**Exercise aim:**
Copy each line of the records below that has "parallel" in it.

[Opening Provided records section]

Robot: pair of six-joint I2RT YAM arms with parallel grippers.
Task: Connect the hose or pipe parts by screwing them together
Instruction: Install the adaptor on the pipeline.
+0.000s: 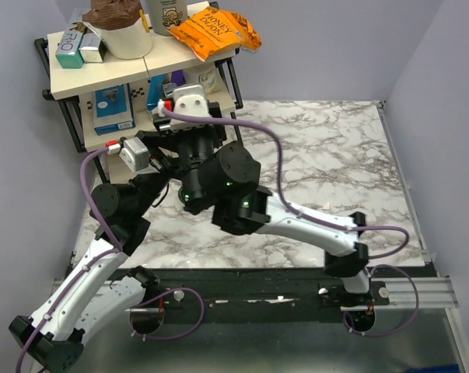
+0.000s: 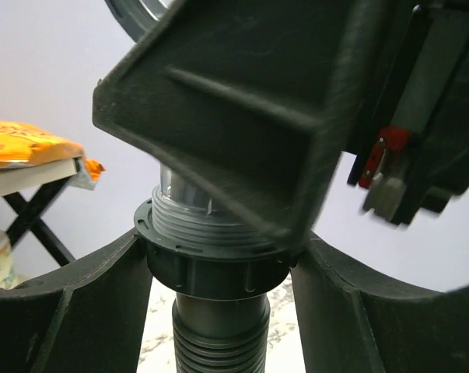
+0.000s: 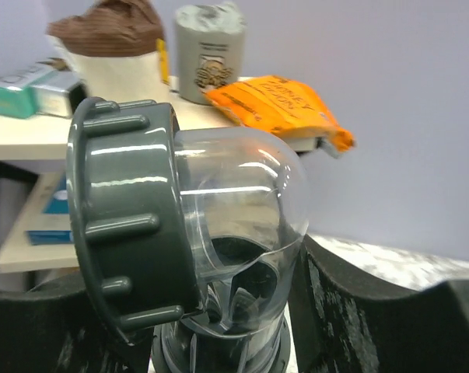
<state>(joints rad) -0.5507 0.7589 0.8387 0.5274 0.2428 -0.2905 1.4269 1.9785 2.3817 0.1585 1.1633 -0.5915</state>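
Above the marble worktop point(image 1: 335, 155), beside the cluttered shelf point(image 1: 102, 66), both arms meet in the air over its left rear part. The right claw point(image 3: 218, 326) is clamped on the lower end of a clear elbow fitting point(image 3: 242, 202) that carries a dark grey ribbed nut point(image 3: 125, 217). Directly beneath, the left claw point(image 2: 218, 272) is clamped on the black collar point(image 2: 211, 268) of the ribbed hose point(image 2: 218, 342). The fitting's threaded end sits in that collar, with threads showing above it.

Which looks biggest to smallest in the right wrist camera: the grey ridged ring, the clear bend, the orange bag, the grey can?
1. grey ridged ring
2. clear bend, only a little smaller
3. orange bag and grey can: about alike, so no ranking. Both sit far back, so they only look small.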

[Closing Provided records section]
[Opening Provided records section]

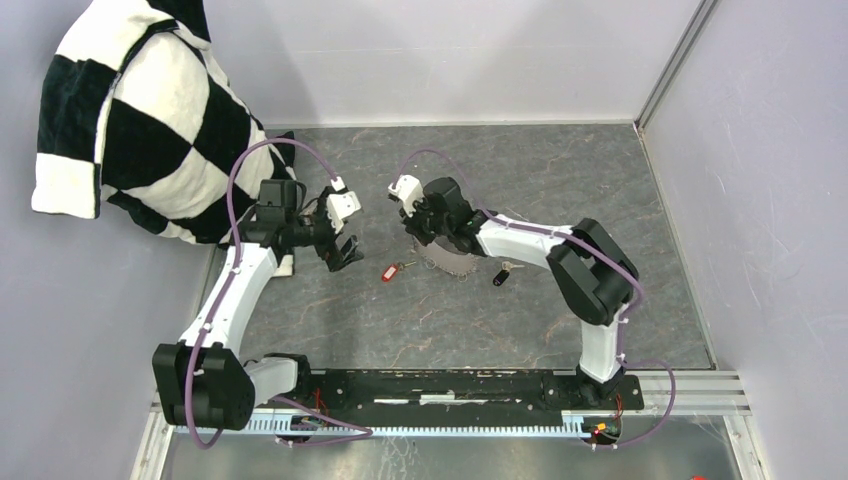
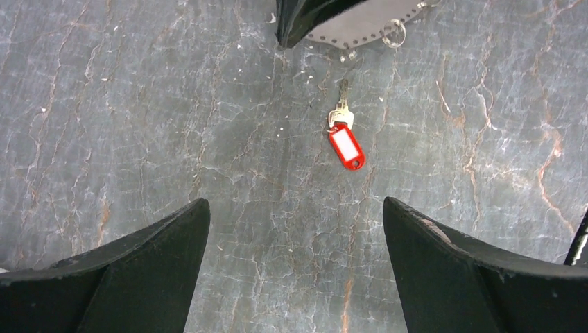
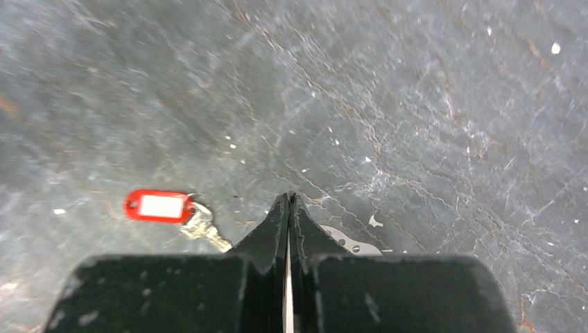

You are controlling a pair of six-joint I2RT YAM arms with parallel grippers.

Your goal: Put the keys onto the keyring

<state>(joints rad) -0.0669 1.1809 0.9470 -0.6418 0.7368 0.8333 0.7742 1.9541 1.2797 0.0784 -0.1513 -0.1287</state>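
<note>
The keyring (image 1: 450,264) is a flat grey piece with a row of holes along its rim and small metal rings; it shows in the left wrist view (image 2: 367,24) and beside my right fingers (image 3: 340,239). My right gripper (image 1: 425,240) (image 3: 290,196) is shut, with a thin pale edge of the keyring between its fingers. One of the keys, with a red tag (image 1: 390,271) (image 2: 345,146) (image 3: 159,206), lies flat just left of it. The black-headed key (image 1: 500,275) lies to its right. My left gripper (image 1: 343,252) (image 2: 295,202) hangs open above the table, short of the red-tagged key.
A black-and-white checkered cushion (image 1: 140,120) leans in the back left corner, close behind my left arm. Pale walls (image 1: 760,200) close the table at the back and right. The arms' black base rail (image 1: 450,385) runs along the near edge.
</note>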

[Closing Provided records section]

**Completed task:**
Robot: pair of six-joint I2RT YAM arms with parallel grippers.
You are controlling a pair of six-joint I2RT YAM arms with parallel grippers.

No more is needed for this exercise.